I was ready to go with #6 UF for 60 amp service. And John is right, the 4th wire (ground) is already in the UF cable.

Just for curiosity, I decided to price what the 100 amp service would cost. There is a signicant difference in breaker prices. However, when it comes to running the 75 feet of wire itself, I was shocked to find that I could run #2 URD aluminum much cheaper than the 6-gauage UF. Now for all the new questions. I appreciate any help that some of you more experienced ones can give this novice!

Is #2 aluminum suitable for 100 amps? I know John said #2 copper would be, but with aluminum would I need to jump up in size further?
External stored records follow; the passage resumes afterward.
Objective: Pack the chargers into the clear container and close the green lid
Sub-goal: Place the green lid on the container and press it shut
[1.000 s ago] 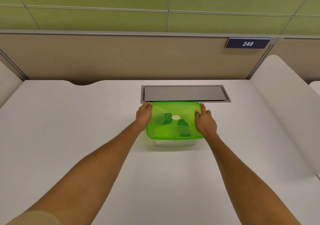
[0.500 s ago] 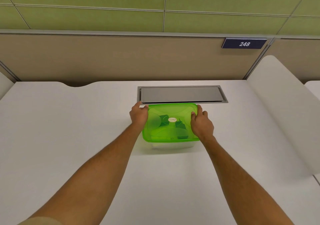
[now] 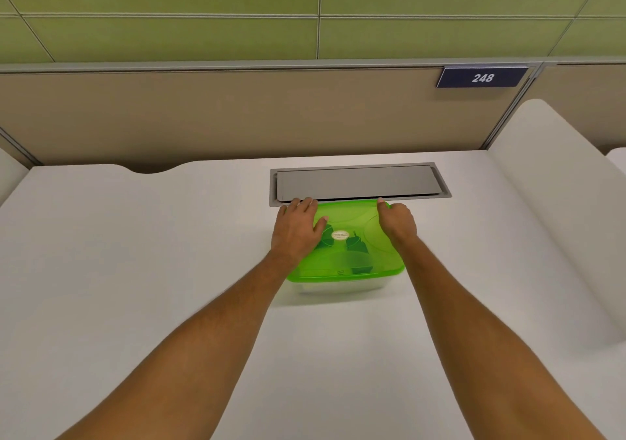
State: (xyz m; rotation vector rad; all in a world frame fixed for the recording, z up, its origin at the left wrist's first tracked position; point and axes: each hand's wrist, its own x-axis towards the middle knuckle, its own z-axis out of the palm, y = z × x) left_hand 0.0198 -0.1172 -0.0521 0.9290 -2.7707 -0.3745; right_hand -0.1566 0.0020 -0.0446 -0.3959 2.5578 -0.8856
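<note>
The green lid (image 3: 352, 256) sits on the clear container (image 3: 338, 287) in the middle of the white desk (image 3: 135, 253). Dark chargers (image 3: 354, 241) show through the lid as blurred shapes inside. My left hand (image 3: 296, 229) lies flat, palm down, over the lid's far left corner, its thumb on top and its fingers reaching past the edge. At the far right corner my right hand (image 3: 398, 223) is curled over the lid's rim.
A grey cable hatch (image 3: 355, 184) is set into the desk just behind the container. Beige partition panels close off the back, with a sign reading 248 (image 3: 482, 77). A white side divider (image 3: 555, 202) rises on the right.
My left hand has moved from the lid's left side onto its top at the far left corner. My right hand has moved towards the far right corner. The camera has shifted slightly.
</note>
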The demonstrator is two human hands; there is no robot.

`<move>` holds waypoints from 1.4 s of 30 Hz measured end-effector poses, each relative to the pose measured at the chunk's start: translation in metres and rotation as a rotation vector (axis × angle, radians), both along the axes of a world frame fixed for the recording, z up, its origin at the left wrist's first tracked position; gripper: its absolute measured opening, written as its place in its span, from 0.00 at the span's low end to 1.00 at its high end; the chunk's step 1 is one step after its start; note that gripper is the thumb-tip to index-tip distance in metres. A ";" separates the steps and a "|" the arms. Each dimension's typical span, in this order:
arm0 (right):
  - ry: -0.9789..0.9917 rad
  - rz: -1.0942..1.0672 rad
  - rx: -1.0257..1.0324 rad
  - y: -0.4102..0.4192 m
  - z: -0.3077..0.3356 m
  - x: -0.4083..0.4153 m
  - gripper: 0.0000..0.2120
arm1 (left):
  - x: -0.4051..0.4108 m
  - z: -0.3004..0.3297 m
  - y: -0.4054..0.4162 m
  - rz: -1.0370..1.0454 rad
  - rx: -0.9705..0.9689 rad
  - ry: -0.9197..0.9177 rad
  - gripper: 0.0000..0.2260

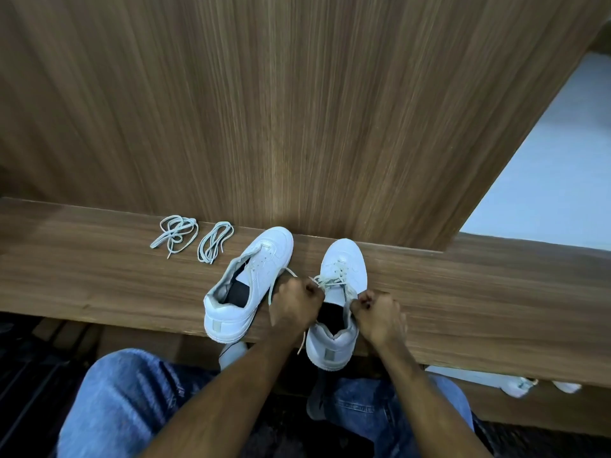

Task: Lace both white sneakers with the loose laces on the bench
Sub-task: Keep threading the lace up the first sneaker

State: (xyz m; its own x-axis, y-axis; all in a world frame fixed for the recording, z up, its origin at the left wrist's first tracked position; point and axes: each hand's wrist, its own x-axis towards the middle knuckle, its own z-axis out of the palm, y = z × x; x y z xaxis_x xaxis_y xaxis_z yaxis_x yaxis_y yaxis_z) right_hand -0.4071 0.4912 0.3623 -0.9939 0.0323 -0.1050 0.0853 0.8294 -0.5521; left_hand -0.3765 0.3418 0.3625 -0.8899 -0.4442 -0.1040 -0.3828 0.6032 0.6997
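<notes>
Two white sneakers stand on the wooden bench (99,285), toes toward the wall. The right sneaker (344,259) has a white lace (332,281) crossed through its lower eyelets. My left hand (294,302) grips one end of that lace at the sneaker's left side, and a loose length hangs below the wrist. My right hand (380,314) pinches the other end at the right side of the opening. The left sneaker (251,279) lies angled with no lace in it. Two loose lace bundles lie to the left, one (175,234) beside the other (215,241).
A wood-panelled wall (297,110) rises right behind the bench. My knees in blue jeans (132,408) are below the bench's front edge. More white shoes (515,385) sit on a lower shelf at the right. A pale floor (545,176) shows at the far right.
</notes>
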 end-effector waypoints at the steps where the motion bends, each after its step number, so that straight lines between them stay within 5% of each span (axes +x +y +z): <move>1: 0.006 0.020 0.022 0.000 0.002 0.001 0.07 | 0.003 -0.001 0.002 0.017 0.006 -0.005 0.09; 5: 0.143 0.267 0.168 -0.006 0.006 -0.002 0.21 | 0.009 -0.004 0.008 0.025 -0.079 -0.034 0.14; 11: 0.309 0.493 0.424 -0.029 0.004 -0.016 0.11 | 0.012 0.004 0.009 0.022 -0.098 -0.044 0.13; 13: 0.262 0.387 0.184 -0.030 -0.001 -0.021 0.07 | 0.012 0.005 0.008 0.034 -0.093 -0.053 0.14; 17: -0.057 -0.268 -0.852 -0.016 0.003 -0.024 0.11 | 0.010 0.006 0.006 0.022 -0.077 -0.039 0.12; 19: -0.168 -0.351 -1.045 -0.010 0.003 -0.023 0.11 | 0.011 0.006 0.007 0.002 -0.093 -0.034 0.11; 22: -0.081 -0.158 -0.808 -0.008 -0.001 -0.026 0.03 | 0.011 0.005 0.006 0.009 -0.070 -0.039 0.11; 25: 0.146 0.199 -0.247 -0.006 0.004 -0.027 0.16 | 0.010 0.002 0.005 0.015 -0.049 -0.039 0.11; 30: 0.249 0.553 0.310 -0.015 0.005 -0.024 0.13 | 0.010 0.000 0.004 -0.001 -0.075 -0.037 0.12; 38: 0.406 0.538 0.289 -0.025 -0.003 -0.023 0.14 | 0.008 -0.001 0.003 -0.005 -0.103 -0.044 0.10; 42: 0.589 0.296 -0.130 -0.017 0.011 -0.031 0.10 | 0.008 -0.004 0.001 0.009 -0.054 -0.061 0.12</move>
State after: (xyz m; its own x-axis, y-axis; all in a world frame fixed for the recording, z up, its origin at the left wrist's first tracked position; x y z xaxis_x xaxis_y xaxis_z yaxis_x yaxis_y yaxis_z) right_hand -0.4385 0.4746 0.3731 -0.8514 -0.2269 0.4728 -0.4817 0.6948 -0.5340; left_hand -0.3685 0.3428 0.3587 -0.8788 -0.4583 -0.1332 -0.4289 0.6361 0.6414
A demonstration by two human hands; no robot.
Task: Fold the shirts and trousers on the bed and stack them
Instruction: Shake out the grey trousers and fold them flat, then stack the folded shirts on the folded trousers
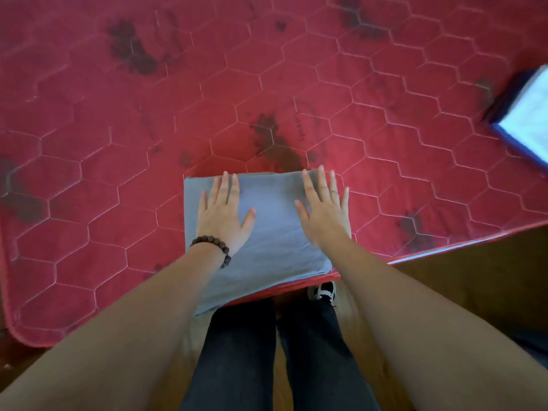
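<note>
Fingers [226, 185] of both hands lie spread flat on the folded grey garment [268, 232] at the bed's [118, 143] near edge, smoothing it; next probably comes stacking it somewhere.

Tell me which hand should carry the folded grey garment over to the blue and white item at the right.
Probably right: the right hand presses the grey garment on the side nearer the blue and white item.
</note>
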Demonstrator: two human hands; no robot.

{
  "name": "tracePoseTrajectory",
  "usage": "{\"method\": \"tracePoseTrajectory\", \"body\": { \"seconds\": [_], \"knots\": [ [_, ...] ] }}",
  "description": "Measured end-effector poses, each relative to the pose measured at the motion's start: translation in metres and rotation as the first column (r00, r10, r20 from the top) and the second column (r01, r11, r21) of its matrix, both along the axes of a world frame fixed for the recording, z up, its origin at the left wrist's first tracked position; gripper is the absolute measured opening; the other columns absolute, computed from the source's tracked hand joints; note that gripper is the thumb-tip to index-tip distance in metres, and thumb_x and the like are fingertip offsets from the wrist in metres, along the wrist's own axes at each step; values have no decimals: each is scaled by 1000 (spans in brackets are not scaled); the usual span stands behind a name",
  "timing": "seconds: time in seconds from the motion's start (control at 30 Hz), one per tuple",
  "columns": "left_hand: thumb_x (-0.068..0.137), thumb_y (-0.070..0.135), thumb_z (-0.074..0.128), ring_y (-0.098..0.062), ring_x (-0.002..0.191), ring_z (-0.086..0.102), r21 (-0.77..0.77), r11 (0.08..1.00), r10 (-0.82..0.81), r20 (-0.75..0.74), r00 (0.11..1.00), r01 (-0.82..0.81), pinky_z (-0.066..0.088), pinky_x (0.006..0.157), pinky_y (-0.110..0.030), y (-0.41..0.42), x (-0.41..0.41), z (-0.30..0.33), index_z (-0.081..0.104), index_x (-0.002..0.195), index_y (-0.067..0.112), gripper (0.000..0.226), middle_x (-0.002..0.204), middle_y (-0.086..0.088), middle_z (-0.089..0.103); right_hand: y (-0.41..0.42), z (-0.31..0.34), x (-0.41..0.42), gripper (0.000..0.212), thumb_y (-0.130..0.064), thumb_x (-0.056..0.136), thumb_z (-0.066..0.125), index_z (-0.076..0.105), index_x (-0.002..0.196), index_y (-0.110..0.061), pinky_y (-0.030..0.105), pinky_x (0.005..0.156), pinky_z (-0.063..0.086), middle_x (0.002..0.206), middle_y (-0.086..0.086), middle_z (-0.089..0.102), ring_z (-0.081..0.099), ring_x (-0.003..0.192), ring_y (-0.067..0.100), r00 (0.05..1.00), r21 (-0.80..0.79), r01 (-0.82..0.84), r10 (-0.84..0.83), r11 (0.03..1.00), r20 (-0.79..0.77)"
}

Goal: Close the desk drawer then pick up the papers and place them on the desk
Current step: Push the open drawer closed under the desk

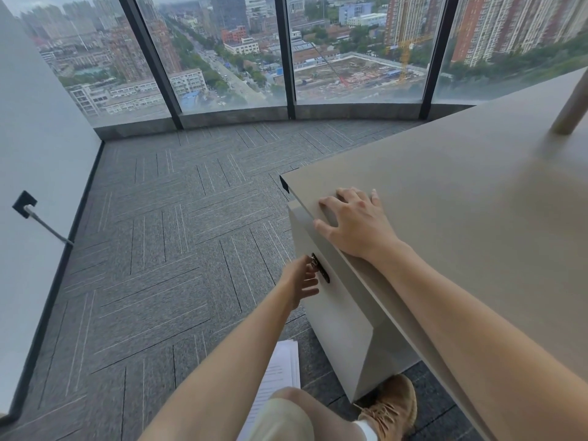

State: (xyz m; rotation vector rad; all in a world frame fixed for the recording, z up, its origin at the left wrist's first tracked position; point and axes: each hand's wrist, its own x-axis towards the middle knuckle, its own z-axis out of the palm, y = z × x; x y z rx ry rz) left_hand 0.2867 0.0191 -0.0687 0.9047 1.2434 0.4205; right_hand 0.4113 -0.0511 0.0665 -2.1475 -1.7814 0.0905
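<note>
My right hand [356, 222] rests flat on the tabletop [461, 192]; left hand [300, 281] loosely open at the drawer lock [319, 268]. Papers [280, 374] on the carpet look light and floppy: lift by an edge.

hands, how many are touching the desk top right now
1. The right hand rests flat on the desk top near its corner; the left hand is lower, at the drawer lock.

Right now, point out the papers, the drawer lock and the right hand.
papers [283, 367]: head view, on the top white sheet, on the carpet.
drawer lock [322, 271]: head view, middle of the dark lock plate.
right hand [356, 222]: head view, back of the hand, flat on the desk edge.
</note>
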Motion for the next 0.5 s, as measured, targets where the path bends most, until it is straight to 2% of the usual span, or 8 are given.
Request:
{"method": "tracePoseTrajectory", "body": {
  "seconds": [0.17, 0.33, 0.43, 0.5],
  "knots": [
    [87, 21, 48, -25, 86, 53, -61, 998, 14, -1, 1000, -14, 53, 89, -40, 4, 3, 8, 53, 69, 12, 20, 79, -6, 56, 0, 0, 2, 56, -56, 88, 45, 52, 136, -28, 60, 120, 8, 151, 13, 41, 25, 147, 31, 1000, 0, -1, 1, 1000, 0],
    [85, 18, 45, -30, 89, 59, -209, 975, 75, -10, 997, -76, 50, 88, -39, 8, 9, 8, 48, 62, 12, 24, 91, -15, 61, 0, -1, 2, 55, -57, 88, 45, 53, 135, -28, 59, 120, 7, 151, 13, 41, 24, 147, 32, 1000, -1, -7, 7, 1000, -5],
    [84, 20, 42, -32, 98, 56, -190, 980, 49, -74, 996, -62, 49, 89, -40, 10, 13, 7, 43, 58, 14, 27, 97, -14, 60, 0, -2, 3, 55, -57, 88, 44, 53, 135, -28, 60, 120, 7, 151, 13, 41, 24, 147, 32, 1000, 0, -6, 6, 1000, -5],
    [84, 21, 40, -31, 95, 52, -134, 991, -7, -138, 990, -12, 47, 89, -39, 12, 15, 7, 41, 59, 14, 25, 95, -11, 58, 0, -2, 3, 55, -57, 88, 44, 53, 135, -28, 60, 120, 7, 150, 13, 41, 24, 147, 33, 1000, -4, -7, 7, 1000, -5]
  ]
}}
The aluminum URD I was looking at was rated 2/2/4. I would assume this is #2 on the lives and #4 on the neutral. Is this still OK for 100 amps?

What type/size of wire should I run with the URD as a ground? Aluminum or copper? #6?


Please verify if the following information that I have researched is indeed correct:

Direct burial requires a 24" trench.

When running 4 wires to the sub at the garage, I will need one grounding rod connected to my subpanel with #6 copper.

I must keep the ground and neutral isolated in the sub.

The subpanel should not be a MLO type (main lug only).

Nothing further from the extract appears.